It happened one day that Marius was strolling with Enjolras and Courfeyrac along the Rue Jean-Jacques Rousseau. Courfeyrac took him by the arm.

‘Do you see where we are? This is the former Rue Plâtrière, now named the Rue Jean-Jacques Rousseau after a curious household which lived here sixty years ago. Jean-Jacques and Thérèse. Children were born to them. Thérèse brought them forth and Jean-Jacques threw them out.’

Enjolras said sternly:

‘I won’t hear a word against Jean-Jacques. He is a man I revere. True, he disowned his children; but he adopted the people.’

None of the young men ever used the word ‘Emperor’. Jean Prouvaire occasionally referred to Napoleon; the others all called him Bonaparte. Enjolras pronounced it Buonaparte.

IV

The back room at the Café Musain

One of the many conversations to which Marius listened, occasionally joining in, had a profoundly disturbing effect upon him.

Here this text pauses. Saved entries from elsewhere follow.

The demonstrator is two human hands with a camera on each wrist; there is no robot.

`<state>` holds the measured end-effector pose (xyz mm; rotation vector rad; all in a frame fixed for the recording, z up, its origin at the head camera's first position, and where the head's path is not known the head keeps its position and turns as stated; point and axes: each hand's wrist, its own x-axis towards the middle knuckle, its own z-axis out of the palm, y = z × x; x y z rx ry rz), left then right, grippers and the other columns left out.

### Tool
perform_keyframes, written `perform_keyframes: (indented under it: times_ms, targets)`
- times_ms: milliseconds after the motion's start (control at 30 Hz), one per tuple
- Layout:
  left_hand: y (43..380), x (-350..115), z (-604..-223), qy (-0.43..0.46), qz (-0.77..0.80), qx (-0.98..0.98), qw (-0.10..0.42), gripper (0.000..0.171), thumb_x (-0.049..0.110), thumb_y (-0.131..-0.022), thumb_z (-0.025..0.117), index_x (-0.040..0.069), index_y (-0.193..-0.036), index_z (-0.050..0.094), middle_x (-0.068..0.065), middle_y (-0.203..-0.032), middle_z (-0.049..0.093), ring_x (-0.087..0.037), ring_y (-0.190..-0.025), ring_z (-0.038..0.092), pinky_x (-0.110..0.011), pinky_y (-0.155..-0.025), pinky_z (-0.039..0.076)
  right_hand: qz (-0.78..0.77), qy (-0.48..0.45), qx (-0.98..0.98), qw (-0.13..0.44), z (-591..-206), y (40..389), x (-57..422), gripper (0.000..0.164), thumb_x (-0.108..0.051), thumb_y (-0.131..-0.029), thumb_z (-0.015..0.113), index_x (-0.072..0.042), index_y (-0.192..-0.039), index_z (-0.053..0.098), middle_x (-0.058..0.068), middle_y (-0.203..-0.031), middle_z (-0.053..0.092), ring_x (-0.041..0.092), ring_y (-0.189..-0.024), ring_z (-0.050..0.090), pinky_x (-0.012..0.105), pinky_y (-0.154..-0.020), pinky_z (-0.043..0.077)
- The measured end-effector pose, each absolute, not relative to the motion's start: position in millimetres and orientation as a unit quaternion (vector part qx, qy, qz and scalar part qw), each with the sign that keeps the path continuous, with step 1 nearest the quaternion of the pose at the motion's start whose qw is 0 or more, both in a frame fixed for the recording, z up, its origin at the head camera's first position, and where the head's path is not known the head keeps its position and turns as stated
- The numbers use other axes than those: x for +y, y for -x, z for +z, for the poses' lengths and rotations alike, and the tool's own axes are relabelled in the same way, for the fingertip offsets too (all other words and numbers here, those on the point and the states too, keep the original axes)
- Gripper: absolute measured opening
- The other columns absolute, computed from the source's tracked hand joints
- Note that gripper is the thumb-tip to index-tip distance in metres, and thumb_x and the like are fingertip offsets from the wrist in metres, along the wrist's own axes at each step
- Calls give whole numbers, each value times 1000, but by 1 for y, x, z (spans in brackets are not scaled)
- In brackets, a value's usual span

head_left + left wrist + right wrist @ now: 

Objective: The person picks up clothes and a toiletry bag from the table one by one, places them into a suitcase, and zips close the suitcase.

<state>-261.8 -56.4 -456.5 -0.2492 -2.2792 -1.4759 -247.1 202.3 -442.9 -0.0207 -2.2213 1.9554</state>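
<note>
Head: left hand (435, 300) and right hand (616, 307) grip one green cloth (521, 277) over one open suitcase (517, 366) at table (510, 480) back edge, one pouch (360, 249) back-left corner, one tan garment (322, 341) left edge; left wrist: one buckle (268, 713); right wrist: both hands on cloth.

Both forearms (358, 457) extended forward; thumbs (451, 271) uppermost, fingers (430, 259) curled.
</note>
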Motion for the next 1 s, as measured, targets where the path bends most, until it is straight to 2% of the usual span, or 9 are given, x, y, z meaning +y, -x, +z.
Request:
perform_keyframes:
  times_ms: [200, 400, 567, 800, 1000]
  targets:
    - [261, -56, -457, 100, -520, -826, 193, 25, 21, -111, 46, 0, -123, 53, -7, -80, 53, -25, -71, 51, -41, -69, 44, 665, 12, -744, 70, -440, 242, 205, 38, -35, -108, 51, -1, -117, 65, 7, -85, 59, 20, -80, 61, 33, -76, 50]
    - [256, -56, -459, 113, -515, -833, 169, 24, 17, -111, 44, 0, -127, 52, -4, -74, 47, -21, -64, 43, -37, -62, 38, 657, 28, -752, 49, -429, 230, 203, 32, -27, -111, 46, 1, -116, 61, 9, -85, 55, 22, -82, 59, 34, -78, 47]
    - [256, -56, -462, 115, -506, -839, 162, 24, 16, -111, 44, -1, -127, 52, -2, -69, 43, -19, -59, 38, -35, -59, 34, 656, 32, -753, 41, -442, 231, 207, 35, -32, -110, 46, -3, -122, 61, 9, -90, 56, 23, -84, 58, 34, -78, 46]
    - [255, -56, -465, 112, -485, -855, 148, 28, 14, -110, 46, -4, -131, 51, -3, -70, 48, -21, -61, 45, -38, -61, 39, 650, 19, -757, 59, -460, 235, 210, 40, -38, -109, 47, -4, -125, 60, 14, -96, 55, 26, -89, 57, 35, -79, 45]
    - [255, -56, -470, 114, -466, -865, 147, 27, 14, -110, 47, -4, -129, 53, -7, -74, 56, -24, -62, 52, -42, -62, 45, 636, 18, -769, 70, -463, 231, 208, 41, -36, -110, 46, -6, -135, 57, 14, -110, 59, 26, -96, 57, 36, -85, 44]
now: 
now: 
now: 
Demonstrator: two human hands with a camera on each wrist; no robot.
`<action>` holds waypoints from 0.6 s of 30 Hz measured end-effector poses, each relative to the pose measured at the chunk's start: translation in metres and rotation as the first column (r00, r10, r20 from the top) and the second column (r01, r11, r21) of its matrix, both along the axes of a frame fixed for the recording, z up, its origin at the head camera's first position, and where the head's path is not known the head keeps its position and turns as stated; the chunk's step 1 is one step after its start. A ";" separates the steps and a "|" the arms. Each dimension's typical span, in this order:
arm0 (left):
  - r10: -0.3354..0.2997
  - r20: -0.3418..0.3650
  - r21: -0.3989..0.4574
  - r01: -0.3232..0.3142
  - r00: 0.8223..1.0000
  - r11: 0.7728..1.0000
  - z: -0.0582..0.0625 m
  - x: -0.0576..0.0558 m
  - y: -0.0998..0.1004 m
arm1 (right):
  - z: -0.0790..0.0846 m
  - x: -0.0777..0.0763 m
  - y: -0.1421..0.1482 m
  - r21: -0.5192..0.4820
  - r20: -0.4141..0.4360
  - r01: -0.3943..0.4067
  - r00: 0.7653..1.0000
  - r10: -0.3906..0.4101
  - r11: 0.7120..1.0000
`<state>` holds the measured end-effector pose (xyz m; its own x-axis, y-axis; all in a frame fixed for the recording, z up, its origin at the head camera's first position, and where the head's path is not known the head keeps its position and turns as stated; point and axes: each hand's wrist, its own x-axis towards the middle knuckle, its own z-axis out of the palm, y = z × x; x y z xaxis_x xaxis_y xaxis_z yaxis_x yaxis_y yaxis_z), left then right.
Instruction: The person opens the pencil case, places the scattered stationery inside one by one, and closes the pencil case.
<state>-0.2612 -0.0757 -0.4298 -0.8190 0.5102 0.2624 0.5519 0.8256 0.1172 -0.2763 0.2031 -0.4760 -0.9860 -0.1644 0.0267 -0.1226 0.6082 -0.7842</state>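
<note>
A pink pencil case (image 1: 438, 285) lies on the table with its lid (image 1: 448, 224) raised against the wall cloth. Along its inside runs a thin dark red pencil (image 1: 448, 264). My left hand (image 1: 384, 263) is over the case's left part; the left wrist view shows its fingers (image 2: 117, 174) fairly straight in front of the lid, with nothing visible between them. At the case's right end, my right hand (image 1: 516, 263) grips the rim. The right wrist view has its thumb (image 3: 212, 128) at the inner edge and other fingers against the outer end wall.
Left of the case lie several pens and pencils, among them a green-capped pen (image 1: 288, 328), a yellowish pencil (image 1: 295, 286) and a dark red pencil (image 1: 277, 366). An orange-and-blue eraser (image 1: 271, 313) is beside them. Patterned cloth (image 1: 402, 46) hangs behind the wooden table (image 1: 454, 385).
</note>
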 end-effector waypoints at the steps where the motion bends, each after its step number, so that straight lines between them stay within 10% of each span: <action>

It took place in the back room at the Café Musain on an evening when nearly all the members of the ABC Society were present. The big lamp had been ceremonially lighted. They had been talking casually of one thing and another, without excitement or uproar, each of them except Enjolras and Marius holding forth more or less at random. These gatherings of comrades can be tranquil occasions. Separate conversations were going on in all four corners of the room, words flung occasionally from one group to another.

No woman was allowed in that room except Louison, the scullery-maid, who passed through it now and then on her way to the kitchen, which they called the ‘laboratory’.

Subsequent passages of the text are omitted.